The costliest lie people ever sell themselves is that it’s possible to buy their way out of injustice.
The work of environmentalism can be done in slower, subtler, and more consistent ways that are more likely to lead to long-term change. Communities of color have long led some of the best communal and individual-driven activism, most likely because they have an especially high stake in our environmental future. That includes Indigenous organizations, such as water protectors across the Americas, fighting to protect sacred waters and Black and Latinx communities fighting the environmental racism that has had devastating effects, from the fields of California to Louisiana’s Cancer Alley to lead-tainted drinking water in urban communities across the country. And though personal narratives do sometimes drive their work, these people and organizations are proactively involved with permitting, policymaking, seeking elected office, and other governmental activities that could put polluters in check, force the cleanup of heavily contaminated sites, or keep pipelines off ancestral lands.
A recent move to legally imbue land with rights has also created a powerful mechanism for environmental justice. That kind of work requires a long-tail, sometimes intergenerational, approach to these issues. Another governmental route available is lawsuits, which are currently used to extremely creative effect, as in the case of children suing governments and corporations over climate change. Shareholder activism has come to represent another intriguing option for taking on institutional polluters and other perpetrators of environmental harm. If they’re publicly traded, anyone can buy shares, and may rally with other shareholders as a block to demand that matters be put to a vote at the annual meeting, or to pressure for changes in the C-suite. Relatedly, targeting institutional investors like universities and public pension funds can have huge stakes for corporations counting on those shareholders, as seen in fossil-fuel divestment campaigns.

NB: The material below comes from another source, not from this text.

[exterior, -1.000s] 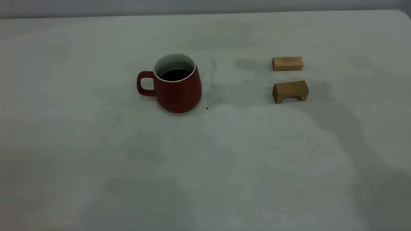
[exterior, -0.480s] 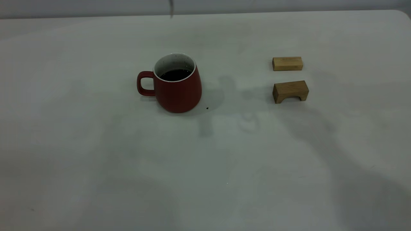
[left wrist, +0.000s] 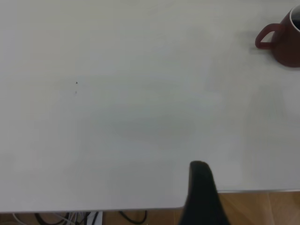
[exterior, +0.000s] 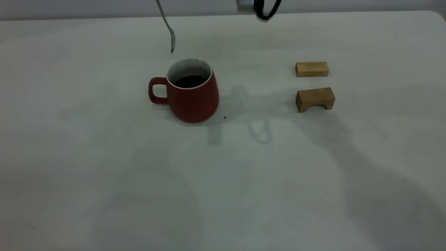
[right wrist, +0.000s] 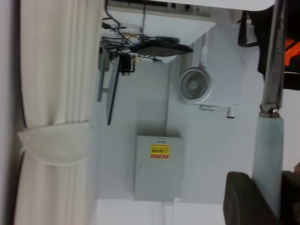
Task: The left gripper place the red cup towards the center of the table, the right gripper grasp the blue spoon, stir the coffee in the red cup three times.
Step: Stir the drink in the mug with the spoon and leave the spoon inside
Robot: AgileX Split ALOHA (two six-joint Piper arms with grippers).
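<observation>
Right gripper [right wrist: 265,201] clamps the blue spoon [right wrist: 268,154] by its pale handle; metal neck and bowl [exterior: 171,40] hang below the jaws, just above the red cup [exterior: 192,91] rim, behind it. Spoon looks light, stiff, slick, so a handle grip suits. Left gripper [left wrist: 202,192] parked well clear; jaw state unclear. Coffee [exterior: 190,81] can slosh.

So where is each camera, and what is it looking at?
Exterior view: outside the rig, looking down across the table at the red cup, two wooden blocks and the hanging blue spoon.
Left wrist view: on the left arm near the table's edge, looking over it; one black finger shows.
Right wrist view: on the right arm, facing the room, a curtain; the right gripper clamps the spoon's handle.
Shared: the cup shows in the exterior and left wrist views.
</observation>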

Convincing activists to adopt evidence-based tools for fighting environmental destruction has been an uphill battle and one that may not shift in 2020, when the accelerating frenzy of impeachment, elections, and other matters will drive a desire to do something—anything—to regain a sense of control. But the appearance of doing something isn’t the same as, and certainly not better than, better than doing nothing. When activists from privileged backgrounds are ready to commit to meaningful work that helps rather than harms marginalized people and the environment, we’ll be ready for them.